__Activity__: Only a number is wanted here: how many lines in the records below contain the string "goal".

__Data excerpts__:
/---

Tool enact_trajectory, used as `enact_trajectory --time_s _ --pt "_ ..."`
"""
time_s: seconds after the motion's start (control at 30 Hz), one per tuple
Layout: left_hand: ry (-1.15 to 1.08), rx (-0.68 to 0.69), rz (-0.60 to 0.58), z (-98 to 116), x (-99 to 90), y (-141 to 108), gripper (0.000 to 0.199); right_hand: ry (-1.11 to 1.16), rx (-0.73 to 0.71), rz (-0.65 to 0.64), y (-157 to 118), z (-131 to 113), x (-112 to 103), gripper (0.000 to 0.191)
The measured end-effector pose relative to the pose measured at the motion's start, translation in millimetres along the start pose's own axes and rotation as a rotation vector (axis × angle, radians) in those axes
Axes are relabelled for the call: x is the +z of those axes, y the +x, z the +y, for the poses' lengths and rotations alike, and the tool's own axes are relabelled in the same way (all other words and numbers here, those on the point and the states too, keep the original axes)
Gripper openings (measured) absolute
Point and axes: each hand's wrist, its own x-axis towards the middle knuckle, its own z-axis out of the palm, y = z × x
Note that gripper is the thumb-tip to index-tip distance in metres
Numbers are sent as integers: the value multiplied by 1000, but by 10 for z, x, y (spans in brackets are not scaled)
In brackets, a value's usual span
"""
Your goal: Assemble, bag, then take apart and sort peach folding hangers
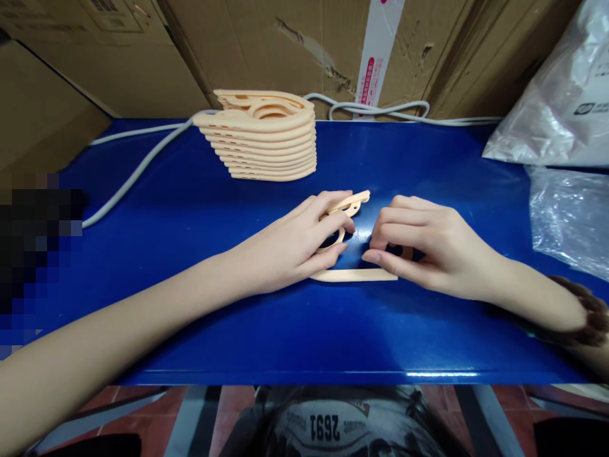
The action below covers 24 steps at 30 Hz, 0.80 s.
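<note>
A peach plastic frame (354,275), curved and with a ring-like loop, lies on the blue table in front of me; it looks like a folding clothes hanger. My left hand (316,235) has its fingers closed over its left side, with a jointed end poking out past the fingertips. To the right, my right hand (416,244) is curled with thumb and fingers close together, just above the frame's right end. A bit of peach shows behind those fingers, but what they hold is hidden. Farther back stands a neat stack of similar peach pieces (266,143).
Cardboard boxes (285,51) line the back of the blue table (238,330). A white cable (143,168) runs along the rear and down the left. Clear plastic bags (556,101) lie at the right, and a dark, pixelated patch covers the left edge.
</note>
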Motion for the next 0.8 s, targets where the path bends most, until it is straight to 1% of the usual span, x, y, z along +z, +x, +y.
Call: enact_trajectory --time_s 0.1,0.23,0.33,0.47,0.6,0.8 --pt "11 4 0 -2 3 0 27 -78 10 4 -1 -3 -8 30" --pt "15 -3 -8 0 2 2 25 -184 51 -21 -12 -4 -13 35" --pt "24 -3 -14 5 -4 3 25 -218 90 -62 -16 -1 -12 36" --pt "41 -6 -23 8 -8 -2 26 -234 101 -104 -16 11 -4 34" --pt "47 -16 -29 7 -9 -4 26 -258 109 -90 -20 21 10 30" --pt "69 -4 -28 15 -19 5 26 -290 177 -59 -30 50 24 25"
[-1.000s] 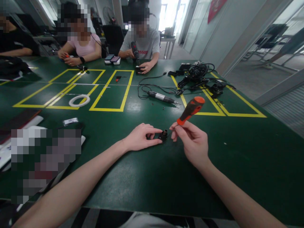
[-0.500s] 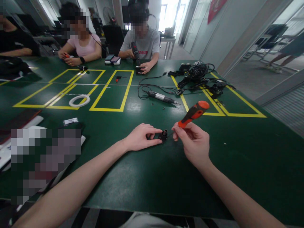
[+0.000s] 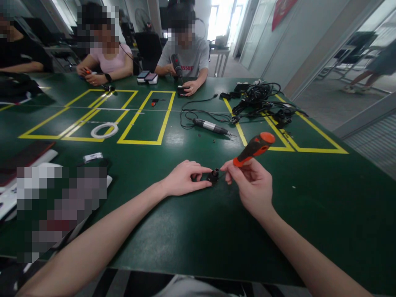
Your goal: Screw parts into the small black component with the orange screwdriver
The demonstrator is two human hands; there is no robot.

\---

__Your response__: 2